C’est le cas de ces lycées de Souk-Ahras –dont une majorité est bien sûr concernée par l’examen du BAC- qui sont sortis, jeudi, dans les rues de la ville pour protester contre le manque d’enseignants. La même scène, révélée par des médias, s’est déroulée dans la ville de Khemis Miliana, dans la wilaya de Ain-Defla. Là-bas, des élèves ont même brûlé des pneus à l’entrée de leur école pour protester contre l’absence de certains enseignants mais également pour manifester leur désaccord avec la fermeture de la cantine de leur établissement.

Dans le sud du pays, l’ambiance est la même. A Ouargla, des lycéens ont battu le pavé, la semaine dernière, pour réclamer des professeurs.

Pourtant, le ministère de l’Education nationale a procédé, dans l’urgence, au recrutement de 33000 enseignants la semaine dernière.
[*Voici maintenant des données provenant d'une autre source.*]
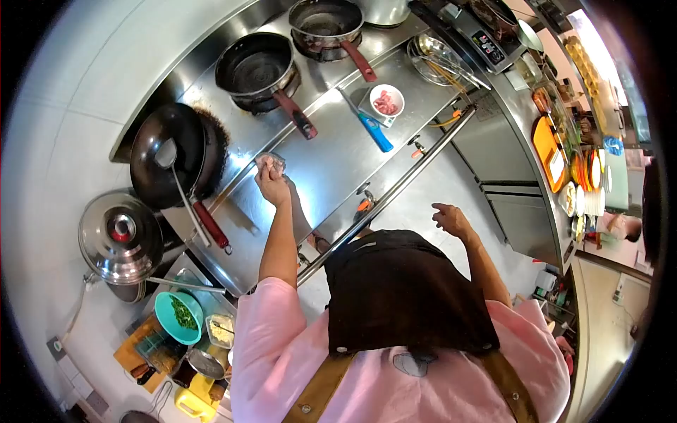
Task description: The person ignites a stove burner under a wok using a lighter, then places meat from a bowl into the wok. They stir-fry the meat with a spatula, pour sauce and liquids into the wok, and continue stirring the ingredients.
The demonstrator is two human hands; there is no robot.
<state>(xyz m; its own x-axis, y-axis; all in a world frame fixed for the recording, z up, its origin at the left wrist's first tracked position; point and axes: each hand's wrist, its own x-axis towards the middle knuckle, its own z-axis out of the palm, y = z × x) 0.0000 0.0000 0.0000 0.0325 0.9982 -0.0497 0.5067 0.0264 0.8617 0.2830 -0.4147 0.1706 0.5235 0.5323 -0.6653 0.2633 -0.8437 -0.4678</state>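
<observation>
My left hand [272, 185] is closed on a pale, crumpled cloth [271, 163], pressed to the steel stove top [310, 166]. Nearest to it are a frying pan [255, 65] with a dark red handle and a black wok [166, 158] with a metal spatula [167, 153] lying in it. My right hand [452, 220] hangs in the air beyond the front rail, holding nothing, its fingers loosely apart and partly bent. A white bowl of raw meat pieces [386, 102] stands on the stove top beside a blue gas lighter [376, 132].
A steel rail [395, 190] runs along the stove front, with orange-handled valves [364, 205] behind it. Further back sits a second pan [326, 28]. At left are a lidded pot [120, 236] and a teal bowl of chopped greens [179, 318]. A counter with plates [594, 202] stands right.
</observation>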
Un nombre qui semble être insuffisant selon les échos qui nous parviennent des diverses régions du pays.

Le manque d’enseignants n’est pas le seul problème des écoles. Les manuels scolaires de « 2ème génération » ne sont pas disponibles partout. Une situation qui pousse des directeurs à distribuer un livre pour plusieurs élèves en même temps. Sauf que cela pose problème pour les enfants de 1ère et deuxième année primaire puisque les livres contiennent des espaces vides à remplir. L’étape est très importante du point de vue pédagique.

Autant de problèmes auxquels le ministère de l’Education nationale devra répondre très rapidement au risque de compromettre l’année scolaire.